The privilege of utilizing the radio spectrum often can give one great authority, and with that comes great responsibility.  When a broadcast network in-toto averages 90% negative stories about one political candidate; or promulgates one false story after another against one individual; this is not operation in the public interest, but rather the use of these privileges as a political weapon; and thus should never be permitted.

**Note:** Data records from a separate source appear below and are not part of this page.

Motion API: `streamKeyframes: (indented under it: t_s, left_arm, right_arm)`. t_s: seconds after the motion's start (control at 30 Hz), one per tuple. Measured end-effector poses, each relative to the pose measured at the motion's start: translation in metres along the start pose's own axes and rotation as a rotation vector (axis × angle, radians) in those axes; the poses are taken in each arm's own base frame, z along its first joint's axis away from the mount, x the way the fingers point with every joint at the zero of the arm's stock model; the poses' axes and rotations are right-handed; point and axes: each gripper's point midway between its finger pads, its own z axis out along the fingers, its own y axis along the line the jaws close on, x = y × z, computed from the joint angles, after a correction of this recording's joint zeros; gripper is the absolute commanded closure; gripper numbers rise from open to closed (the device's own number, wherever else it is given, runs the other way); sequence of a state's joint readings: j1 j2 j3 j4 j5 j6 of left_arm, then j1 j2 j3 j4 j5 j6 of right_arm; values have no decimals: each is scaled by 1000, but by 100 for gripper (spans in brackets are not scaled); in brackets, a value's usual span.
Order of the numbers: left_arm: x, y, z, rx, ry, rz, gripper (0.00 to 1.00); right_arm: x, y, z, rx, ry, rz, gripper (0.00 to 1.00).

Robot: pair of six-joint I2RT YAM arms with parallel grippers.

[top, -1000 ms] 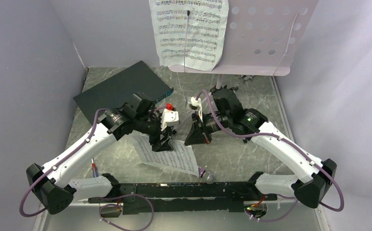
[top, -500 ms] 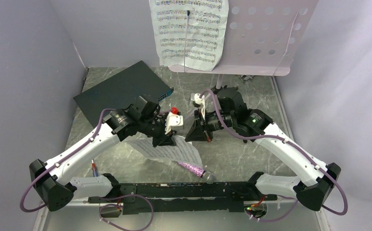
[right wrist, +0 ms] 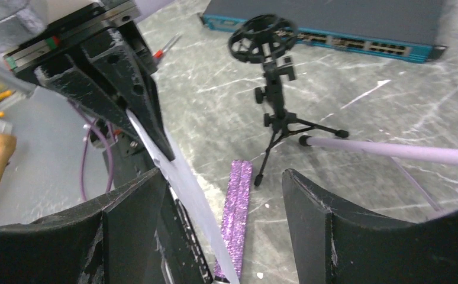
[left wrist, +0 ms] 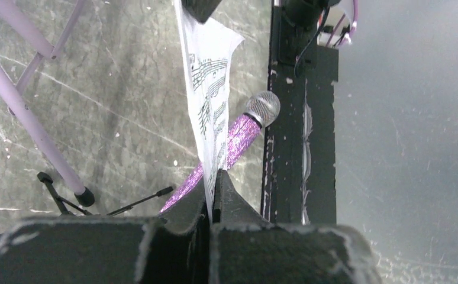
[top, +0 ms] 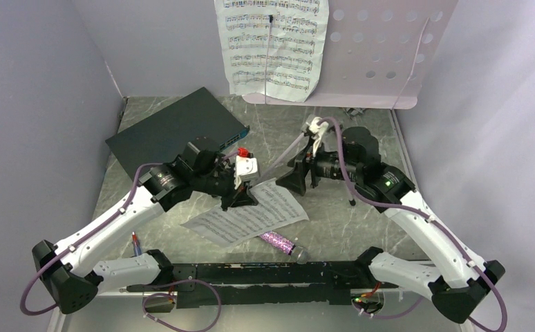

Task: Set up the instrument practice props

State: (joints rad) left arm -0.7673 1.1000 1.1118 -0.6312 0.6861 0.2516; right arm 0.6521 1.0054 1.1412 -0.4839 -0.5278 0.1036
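My left hand point(left wrist: 213, 184) is clamped on a music page point(top: 251, 218) hanging just above the microphone point(top: 278, 243) on the counter point(top: 334, 221). My right hand point(right wrist: 221, 174), beyond the microphone, gapes apart, gripping nothing.

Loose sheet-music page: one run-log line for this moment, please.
left gripper: shut on loose page | right gripper: open | microphone: lying flat | second page: on music stand

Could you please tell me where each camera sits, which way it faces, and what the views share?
Top external: above and behind the bases, looking down at the table; both arms show.
Left wrist: looks past the left gripper, shut on the sheet-music page, toward the microphone.
Right wrist: looks through the open right gripper toward the mic stand.
Shared: page and microphone, in all three.
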Motion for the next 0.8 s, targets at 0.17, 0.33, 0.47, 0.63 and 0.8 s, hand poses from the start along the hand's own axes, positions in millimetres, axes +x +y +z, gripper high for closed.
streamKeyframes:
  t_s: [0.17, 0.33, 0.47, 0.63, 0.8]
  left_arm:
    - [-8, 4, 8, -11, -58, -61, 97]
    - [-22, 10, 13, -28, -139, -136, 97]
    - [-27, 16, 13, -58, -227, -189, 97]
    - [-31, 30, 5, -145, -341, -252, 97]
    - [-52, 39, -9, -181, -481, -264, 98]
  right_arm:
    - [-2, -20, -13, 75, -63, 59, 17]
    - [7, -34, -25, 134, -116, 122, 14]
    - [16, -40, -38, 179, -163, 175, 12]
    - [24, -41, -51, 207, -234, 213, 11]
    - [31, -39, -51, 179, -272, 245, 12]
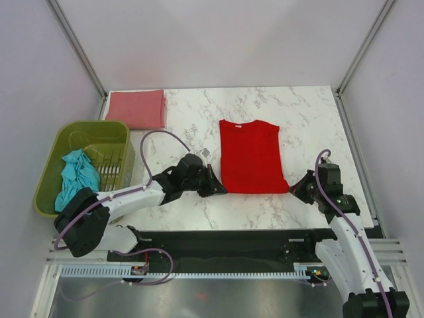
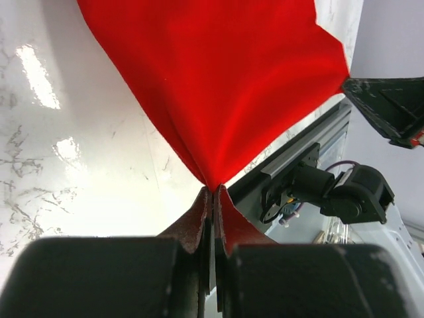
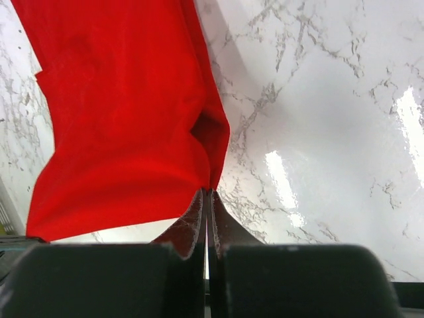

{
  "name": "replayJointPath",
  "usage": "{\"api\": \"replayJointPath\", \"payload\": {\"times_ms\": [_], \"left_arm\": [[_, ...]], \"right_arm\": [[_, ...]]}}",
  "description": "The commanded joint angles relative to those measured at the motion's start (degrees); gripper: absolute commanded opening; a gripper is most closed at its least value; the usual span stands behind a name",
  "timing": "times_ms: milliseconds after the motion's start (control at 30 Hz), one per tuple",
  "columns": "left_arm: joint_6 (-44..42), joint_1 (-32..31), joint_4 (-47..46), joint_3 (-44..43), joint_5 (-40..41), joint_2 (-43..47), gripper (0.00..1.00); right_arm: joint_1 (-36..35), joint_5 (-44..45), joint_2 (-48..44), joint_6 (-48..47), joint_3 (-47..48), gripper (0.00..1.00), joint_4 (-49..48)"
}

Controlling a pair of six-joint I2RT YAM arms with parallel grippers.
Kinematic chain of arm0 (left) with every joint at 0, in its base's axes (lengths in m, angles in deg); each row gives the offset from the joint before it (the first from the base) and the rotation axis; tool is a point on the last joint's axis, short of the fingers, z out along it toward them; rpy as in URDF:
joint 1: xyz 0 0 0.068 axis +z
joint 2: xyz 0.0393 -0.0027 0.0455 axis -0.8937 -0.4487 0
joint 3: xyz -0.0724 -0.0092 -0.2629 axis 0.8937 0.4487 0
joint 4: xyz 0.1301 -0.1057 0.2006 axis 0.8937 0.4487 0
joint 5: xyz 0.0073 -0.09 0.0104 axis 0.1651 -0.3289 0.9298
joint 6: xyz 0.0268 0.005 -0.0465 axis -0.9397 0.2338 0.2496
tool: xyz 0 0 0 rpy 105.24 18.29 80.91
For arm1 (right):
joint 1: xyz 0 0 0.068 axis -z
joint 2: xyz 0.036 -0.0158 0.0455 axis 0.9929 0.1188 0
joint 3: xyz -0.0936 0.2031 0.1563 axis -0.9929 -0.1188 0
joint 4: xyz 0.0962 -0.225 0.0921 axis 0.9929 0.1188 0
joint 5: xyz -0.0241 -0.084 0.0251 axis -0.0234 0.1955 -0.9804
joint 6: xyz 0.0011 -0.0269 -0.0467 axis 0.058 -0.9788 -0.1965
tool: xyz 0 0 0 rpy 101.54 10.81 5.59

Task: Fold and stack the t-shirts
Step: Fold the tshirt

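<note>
Though gripped, red tee [image 1: 250, 156] corners hidden.

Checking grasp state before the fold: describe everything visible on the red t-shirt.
The red t-shirt is bright red, plain soft cloth, lying flat on the marble table, collar toward the far edge with a small pale neck label. No sleeves stick out, so its sides look folded in. The left pincer is shut on its near-left hem corner and the right pincer on the near-right corner; cloth puckers at both pinches. Nothing else touches it.
</note>
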State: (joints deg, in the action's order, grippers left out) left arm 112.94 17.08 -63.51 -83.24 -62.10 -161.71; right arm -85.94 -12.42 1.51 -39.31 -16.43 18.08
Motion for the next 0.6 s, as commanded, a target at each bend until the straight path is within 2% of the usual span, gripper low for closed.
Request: {"api": "replayJointPath", "payload": {"times_ms": [0, 167, 333, 567], "left_arm": [[-0.8, 0.0, 5.5, -3.8, 3.6, 0.3, 0.02], [-2.6, 2.3, 6.7, -9.2, 1.7, -3.5, 0.02], [-4.5, 6.8, 7.1, -16.9, -0.4, -9.0, 0.02], [-8.3, 12.9, 7.6, -29.5, -4.0, -16.9, 0.02]], "right_arm": [[0.0, 3.0, 2.4, -0.2, 5.2, 0.00, 0.2], [0.0, 6.4, 10.1, -3.0, 13.6, 0.00, -1.7], [0.0, 5.8, 20.3, -4.6, 20.8, 0.00, -6.0], [0.0, 4.8, 34.9, -5.9, 36.5, 0.00, -8.2]]}}
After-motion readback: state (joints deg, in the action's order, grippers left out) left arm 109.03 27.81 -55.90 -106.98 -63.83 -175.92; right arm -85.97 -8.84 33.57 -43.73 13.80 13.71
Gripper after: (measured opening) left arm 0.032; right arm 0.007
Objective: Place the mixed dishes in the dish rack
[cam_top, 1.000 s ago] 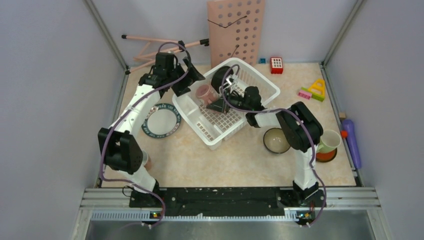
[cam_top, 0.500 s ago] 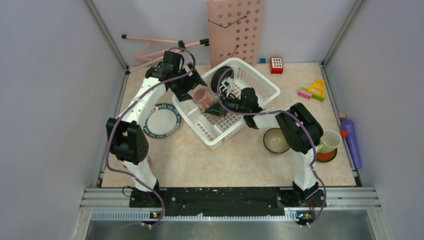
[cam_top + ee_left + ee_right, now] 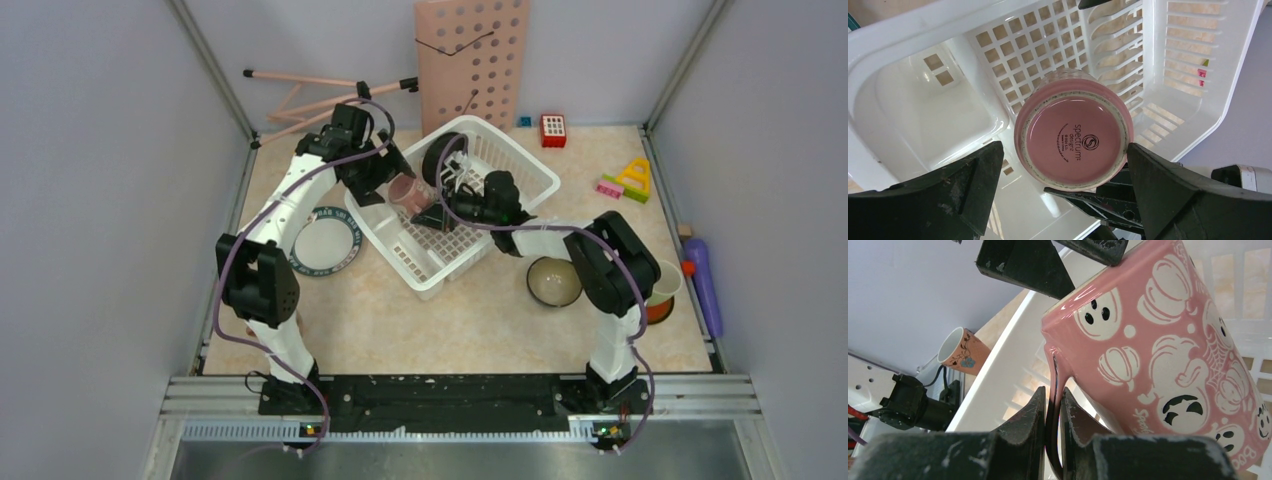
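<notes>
A pink cup with white pumpkins and ghosts (image 3: pixel 1158 335) hangs tilted over the white dish rack (image 3: pixel 390 258). My right gripper (image 3: pixel 1052 415) is shut on its thin handle; in the top view it (image 3: pixel 434 210) reaches in from the right. The cup's base (image 3: pixel 1073 142) faces my left gripper (image 3: pixel 1064 172), which is open with a finger on each side, the right finger almost touching. The left gripper (image 3: pixel 385 180) is over the rack's left rim. A teal-rimmed plate (image 3: pixel 324 240) lies left of the rack. A bowl (image 3: pixel 553 281), a green mug (image 3: pixel 668 282) and an orange plate (image 3: pixel 655 312) lie to the right.
A dark round object (image 3: pixel 437 155) stands upright at the rack's back. A pink perforated board (image 3: pixel 472 60) leans on the back wall. Toy blocks (image 3: pixel 630 180) and a purple cylinder (image 3: pixel 702 280) lie at the right. A floral orange-pink cup (image 3: pixel 960 352) stands outside the rack.
My left arm has swung right, bringing its open gripper around the cup's base. My right gripper has shifted slightly left and back with the cup.
</notes>
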Motion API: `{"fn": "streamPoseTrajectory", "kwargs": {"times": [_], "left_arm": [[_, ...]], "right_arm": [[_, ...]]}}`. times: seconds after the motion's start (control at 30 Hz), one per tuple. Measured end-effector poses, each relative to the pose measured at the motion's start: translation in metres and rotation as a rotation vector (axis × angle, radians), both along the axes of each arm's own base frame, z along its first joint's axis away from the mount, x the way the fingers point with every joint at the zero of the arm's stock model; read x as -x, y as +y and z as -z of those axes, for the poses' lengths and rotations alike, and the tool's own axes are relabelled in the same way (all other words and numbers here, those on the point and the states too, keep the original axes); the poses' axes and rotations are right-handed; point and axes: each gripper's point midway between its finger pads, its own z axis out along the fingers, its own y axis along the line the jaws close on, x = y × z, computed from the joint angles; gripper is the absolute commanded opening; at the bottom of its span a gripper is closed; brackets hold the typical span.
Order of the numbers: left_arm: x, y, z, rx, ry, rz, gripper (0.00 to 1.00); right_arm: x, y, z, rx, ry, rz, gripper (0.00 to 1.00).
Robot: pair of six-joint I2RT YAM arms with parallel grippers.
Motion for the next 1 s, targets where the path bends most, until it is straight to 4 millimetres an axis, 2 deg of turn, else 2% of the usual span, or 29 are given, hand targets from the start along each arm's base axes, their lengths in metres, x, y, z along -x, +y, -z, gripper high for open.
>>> {"fn": "streamPoseTrajectory", "kwargs": {"times": [0.3,0.73,1.0], "left_arm": [[0.001,0.000,-0.001,0.006,0.008,-0.004,0.98],[0.001,-0.002,0.000,0.025,0.022,-0.005,0.98],[-0.002,-0.003,-0.004,0.055,0.020,-0.009,0.98]], "right_arm": [[0.014,0.008,-0.001,0.024,-0.012,-0.029,0.00],[0.012,0.007,-0.007,0.019,-0.011,-0.014,0.00],[0.009,0.007,-0.018,-0.013,-0.035,0.025,0.00]]}}
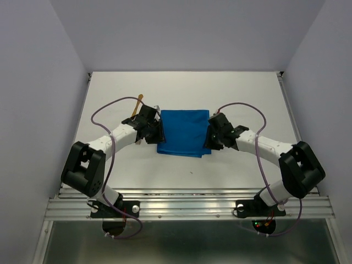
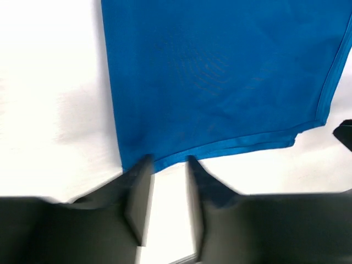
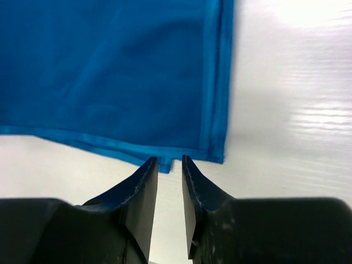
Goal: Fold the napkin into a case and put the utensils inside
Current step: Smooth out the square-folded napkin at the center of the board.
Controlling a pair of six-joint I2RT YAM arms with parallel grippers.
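1. utensil (image 1: pixel 140 102) on desk (image 1: pixel 110 93), upper left, just beyond left arm (image 1: pixel 118 137).
2. left fingers (image 2: pixel 140 192) apart, bare desk between; tips at napkin (image 2: pixel 220 77) hem.
3. napkin folded flat, frame centre in top view.
4. right fingers (image 3: pixel 144 192) narrowly apart, hem corner at tips.

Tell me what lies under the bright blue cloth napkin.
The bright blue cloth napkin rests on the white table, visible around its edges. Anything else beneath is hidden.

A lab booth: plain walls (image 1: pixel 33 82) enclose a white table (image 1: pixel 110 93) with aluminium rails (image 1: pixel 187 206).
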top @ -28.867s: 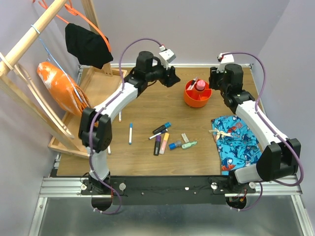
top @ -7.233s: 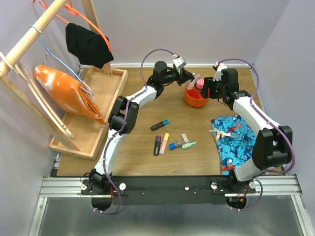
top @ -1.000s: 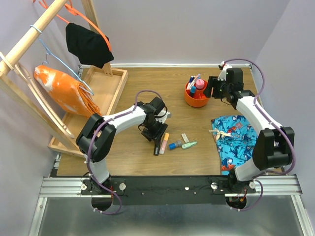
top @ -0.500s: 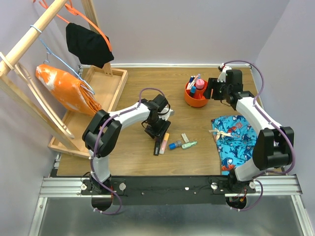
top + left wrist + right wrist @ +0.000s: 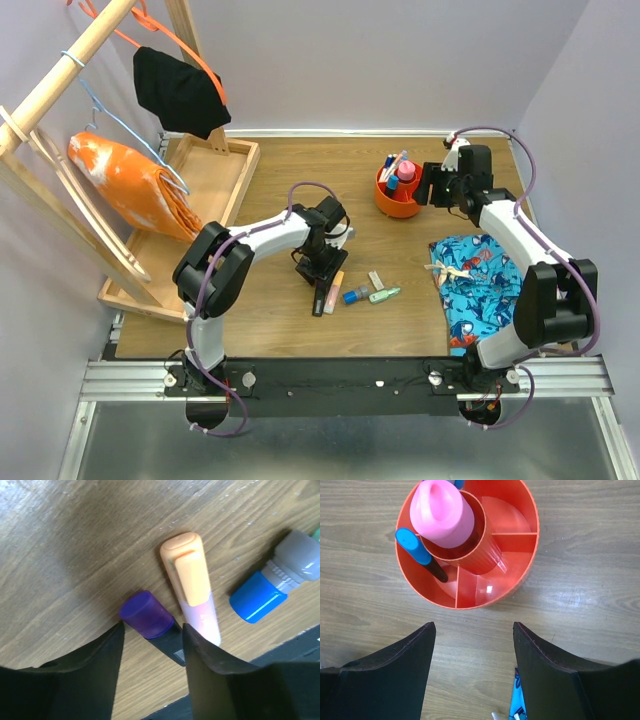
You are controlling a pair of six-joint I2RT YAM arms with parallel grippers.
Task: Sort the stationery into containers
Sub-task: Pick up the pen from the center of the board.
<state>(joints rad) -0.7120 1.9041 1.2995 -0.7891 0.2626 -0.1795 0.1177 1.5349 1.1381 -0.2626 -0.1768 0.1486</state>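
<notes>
Five loose pieces lie in a cluster at the middle of the counter [image 5: 290, 180]: a purple marker [image 5: 319, 298], an orange marker [image 5: 334, 288] just beside it, a blue-capped stub [image 5: 355, 295], a small pale block [image 5: 376, 280] and a green marker [image 5: 384, 294]. In the left wrist view the purple marker [image 5: 146, 614] and the orange marker [image 5: 190, 580] lie side by side, close enough that I cannot tell whether they touch.

The left claw [image 5: 320, 268] is down over them, partly open. Its two fingers [image 5: 85, 680] stand one on each side of the purple cap and have not closed on it.

The orange-red pot [image 5: 402, 207] stands well apart from the cluster, toward the far right of the counter. A pink marker [image 5: 442, 512] stands upright in its centre tube, a blue-capped marker [image 5: 417, 550] leans in an outer compartment, and the other compartments seen from the right wrist are bare.

The right claw [image 5: 430, 185] hangs just beside the pot [image 5: 530, 545], spread wide with nothing in it.

A blue patterned cloth [image 5: 480, 285] lies at the right edge. A wooden tray [image 5: 200, 190] sits at the left under a hanging orange garment [image 5: 120, 185].
</notes>
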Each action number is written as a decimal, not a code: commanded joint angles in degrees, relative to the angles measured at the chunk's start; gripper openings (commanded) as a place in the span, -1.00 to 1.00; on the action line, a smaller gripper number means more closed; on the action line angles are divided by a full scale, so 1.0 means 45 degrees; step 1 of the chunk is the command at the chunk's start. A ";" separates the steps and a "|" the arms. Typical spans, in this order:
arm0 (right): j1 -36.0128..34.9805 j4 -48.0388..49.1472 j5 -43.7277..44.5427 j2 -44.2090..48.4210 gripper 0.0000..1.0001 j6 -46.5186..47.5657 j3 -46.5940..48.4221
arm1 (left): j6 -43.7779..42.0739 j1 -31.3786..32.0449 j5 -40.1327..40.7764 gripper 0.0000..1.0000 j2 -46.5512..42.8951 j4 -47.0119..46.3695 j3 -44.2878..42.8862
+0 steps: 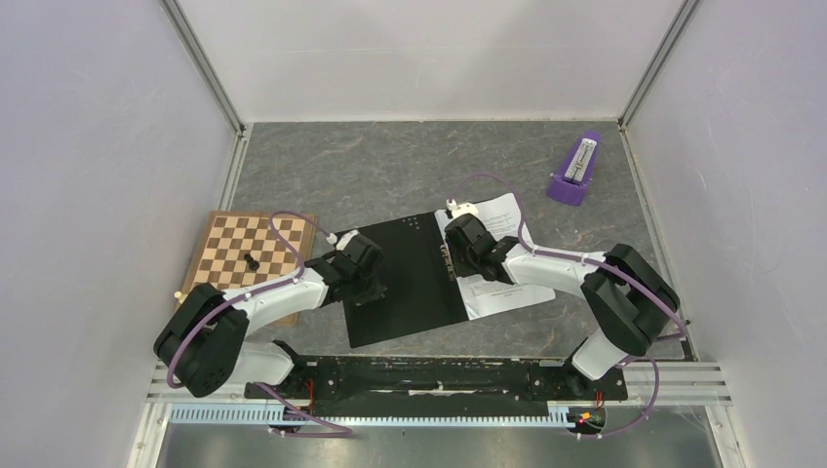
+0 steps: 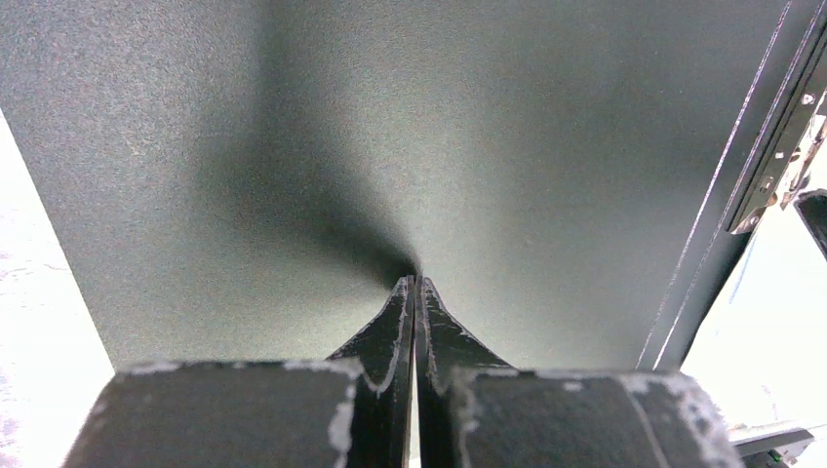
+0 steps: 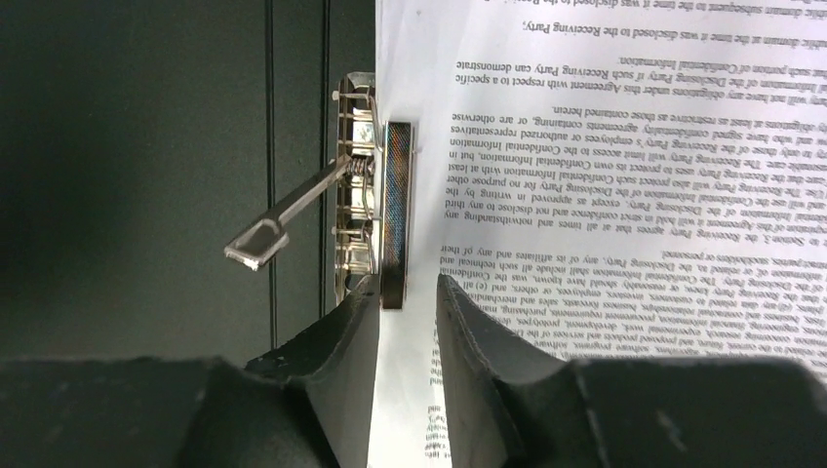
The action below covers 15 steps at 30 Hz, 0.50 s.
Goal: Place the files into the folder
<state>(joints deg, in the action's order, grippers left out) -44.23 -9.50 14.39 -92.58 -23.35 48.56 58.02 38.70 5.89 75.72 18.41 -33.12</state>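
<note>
resting on the open folder (image 1: 410, 288), left claw (image 2: 414, 285) together; right claw (image 3: 408, 292) apart over the files (image 3: 605, 146) beside the clip (image 3: 359, 195)

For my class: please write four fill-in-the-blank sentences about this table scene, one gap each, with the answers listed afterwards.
1. The flat black-lined folder lies ___ on the grey table.
2. The left gripper rests on its inner cover with jaws ___.
3. The white printed paper sheets lie on the ___ side of the metal spine clip.
4. The checkered wooden chessboard carries one ___ chess piece.
Missing words: open; shut; right; black.
</note>
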 commanded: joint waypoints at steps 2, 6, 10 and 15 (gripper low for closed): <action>0.0028 -0.1241 0.0187 0.1119 -0.39 -0.0002 0.0921 | 0.0055 -0.0025 0.0357 -0.93 0.0301 0.0000 0.0127; 0.0023 -0.1830 0.0497 0.1981 -0.47 0.0062 0.1315 | 0.0061 -0.0025 0.0387 -0.93 0.0209 0.0024 0.0114; -0.0322 -0.2481 0.0543 0.1974 -0.52 0.0601 0.2352 | 0.0145 -0.0025 0.0371 -0.93 0.0209 0.0000 0.0159; -0.1315 -0.4154 0.1550 0.0328 -0.64 0.1504 0.4371 | 0.0180 -0.0020 0.0371 -0.94 0.0280 -0.0034 0.0137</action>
<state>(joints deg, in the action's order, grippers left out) -47.13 -22.37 17.30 -86.37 -20.60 61.41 58.02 38.70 5.89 75.81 18.15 -33.12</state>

This has nothing to do with the governmental suppression of any viewpoint, as there are many other unlicensed means by which this can be done.  In addition, it is not that any particular discussion is at issue, as all sides should be heard on all networks.  It is a matter of integrity, and balance in-toto.  If a broadcast network refuses to act in the public interest by exercising journalistic integrity, and providing overall reasonably balanced programming; there exists a mechanism by which the privilege to do so could be revoked, and granted to someone else who will.  This is not the government suppressing free speech, but rather ensuring that those who agreed to do something; are in fact doing what they agreed to do. © 2017 QPG, LLC —feel free to distribute this with attribution.




2 thoughts on “Trump, the FCC and the First Amendment”

  1. Leave him alone. If you don’t trust him then don’t donate. If he fails so be it. If he succeeds so be it.

    1. Hi. Thanks for your comment. I think you misunderstood the blog. President Trump was correct, and the blog was in support of his position.